# Source material

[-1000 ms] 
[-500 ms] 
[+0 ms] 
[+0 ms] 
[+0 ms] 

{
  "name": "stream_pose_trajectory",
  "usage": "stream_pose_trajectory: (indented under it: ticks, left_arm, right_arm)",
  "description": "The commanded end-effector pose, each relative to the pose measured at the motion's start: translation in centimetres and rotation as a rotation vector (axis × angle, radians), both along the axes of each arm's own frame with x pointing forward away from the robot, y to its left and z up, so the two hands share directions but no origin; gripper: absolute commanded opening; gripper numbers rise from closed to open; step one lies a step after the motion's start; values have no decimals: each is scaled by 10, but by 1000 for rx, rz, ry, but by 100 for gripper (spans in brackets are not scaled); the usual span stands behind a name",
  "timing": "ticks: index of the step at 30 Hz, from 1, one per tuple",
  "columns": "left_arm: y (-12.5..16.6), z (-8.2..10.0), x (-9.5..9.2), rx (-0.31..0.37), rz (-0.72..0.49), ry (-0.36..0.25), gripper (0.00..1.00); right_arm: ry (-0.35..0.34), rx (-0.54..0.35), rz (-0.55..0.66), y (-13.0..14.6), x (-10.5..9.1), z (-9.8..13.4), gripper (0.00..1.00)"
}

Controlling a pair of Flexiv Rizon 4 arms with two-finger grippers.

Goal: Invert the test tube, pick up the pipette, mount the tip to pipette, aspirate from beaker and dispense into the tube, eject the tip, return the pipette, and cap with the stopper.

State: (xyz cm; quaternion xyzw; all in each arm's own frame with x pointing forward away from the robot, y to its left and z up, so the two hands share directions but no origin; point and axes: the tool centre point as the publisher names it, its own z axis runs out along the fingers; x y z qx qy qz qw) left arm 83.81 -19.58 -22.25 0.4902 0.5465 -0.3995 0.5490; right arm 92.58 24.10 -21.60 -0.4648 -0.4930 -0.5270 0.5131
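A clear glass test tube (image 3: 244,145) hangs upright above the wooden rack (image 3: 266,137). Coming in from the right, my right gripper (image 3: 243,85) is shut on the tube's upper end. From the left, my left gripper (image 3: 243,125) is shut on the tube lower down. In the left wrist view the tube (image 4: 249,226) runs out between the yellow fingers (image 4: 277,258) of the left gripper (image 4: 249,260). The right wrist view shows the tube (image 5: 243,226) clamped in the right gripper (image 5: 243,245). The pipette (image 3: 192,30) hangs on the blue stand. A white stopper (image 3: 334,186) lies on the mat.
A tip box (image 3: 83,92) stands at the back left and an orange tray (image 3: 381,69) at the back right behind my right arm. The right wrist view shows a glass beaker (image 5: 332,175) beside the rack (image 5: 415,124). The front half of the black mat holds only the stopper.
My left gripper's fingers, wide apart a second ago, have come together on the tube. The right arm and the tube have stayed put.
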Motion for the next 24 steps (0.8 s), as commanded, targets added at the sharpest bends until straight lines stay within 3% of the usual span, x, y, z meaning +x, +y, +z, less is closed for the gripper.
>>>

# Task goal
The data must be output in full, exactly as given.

# Solution
[-1000 ms] 
[-500 ms] 
[+0 ms] 
[+0 ms] 
[+0 ms] 

{
  "name": "stream_pose_trajectory",
  "usage": "stream_pose_trajectory: (indented under it: ticks, left_arm, right_arm)",
  "description": "The commanded end-effector pose, each relative to the pose measured at the motion's start: translation in centimetres and rotation as a rotation vector (axis × angle, radians), both along the axes of each arm's own frame with x pointing forward away from the robot, y to its left and z up, so the two hands share directions but no origin; gripper: absolute commanded opening; gripper numbers rise from closed to open; step one lies a step after the motion's start; values have no decimals: each is scaled by 10, but by 1000 for rx, rz, ry, but by 100 for gripper (spans in brackets are not scaled); the usual span stands behind a name",
  "timing": "ticks: index of the step at 30 Hz, from 1, one per tuple",
  "columns": "left_arm: y (-12.5..16.6), z (-8.2..10.0), x (-9.5..9.2), rx (-0.31..0.37), rz (-0.72..0.49), ry (-0.36..0.25), gripper (0.00..1.00); right_arm: ry (-0.35..0.34), rx (-0.54..0.35), rz (-0.55..0.66), y (-13.0..14.6), x (-10.5..9.1), z (-9.8..13.4), gripper (0.00..1.00)"
}

Controlling a pair of Flexiv Rizon 4 arms with two-finger grippers.

Goal: Invert the test tube, pick up the pipette, mount the tip to pipette, aspirate from beaker and dispense into the tube, eject the tip, return the pipette, and cap with the stopper.

State: (xyz cm; quaternion xyzw; all in each arm's own frame with x pointing forward away from the robot, y to its left and z up, so the two hands share directions but no origin; point and axes: the tool centre point as the publisher names it, its own z axis runs out along the fingers; x y z qx qy qz qw) left arm 83.81 -19.58 -22.25 0.4902 0.5465 -0.3995 0.5490; right arm 92.58 24.10 -21.60 -0.4648 -0.4930 -0.5270 0.5131
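A clear glass test tube (image 3: 244,145) hangs upright above the wooden rack (image 3: 266,137). Coming in from the right, my right gripper (image 3: 243,85) is shut on the tube's upper end. From the left, my left gripper (image 3: 243,125) is shut on the tube lower down. In the left wrist view the tube (image 4: 249,226) runs out between the yellow fingers (image 4: 277,258) of the left gripper (image 4: 249,260). The right wrist view shows the tube (image 5: 243,226) clamped in the right gripper (image 5: 243,245). The pipette (image 3: 192,30) hangs on the blue stand. A white stopper (image 3: 334,186) lies on the mat.
A tip box (image 3: 83,92) stands at the back left and an orange tray (image 3: 381,69) at the back right behind my right arm. The right wrist view shows a glass beaker (image 5: 332,175) beside the rack (image 5: 415,124). The front half of the black mat holds only the stopper.
My left gripper's fingers, wide apart a second ago, have come together on the tube. The right arm and the tube have stayed put.
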Motion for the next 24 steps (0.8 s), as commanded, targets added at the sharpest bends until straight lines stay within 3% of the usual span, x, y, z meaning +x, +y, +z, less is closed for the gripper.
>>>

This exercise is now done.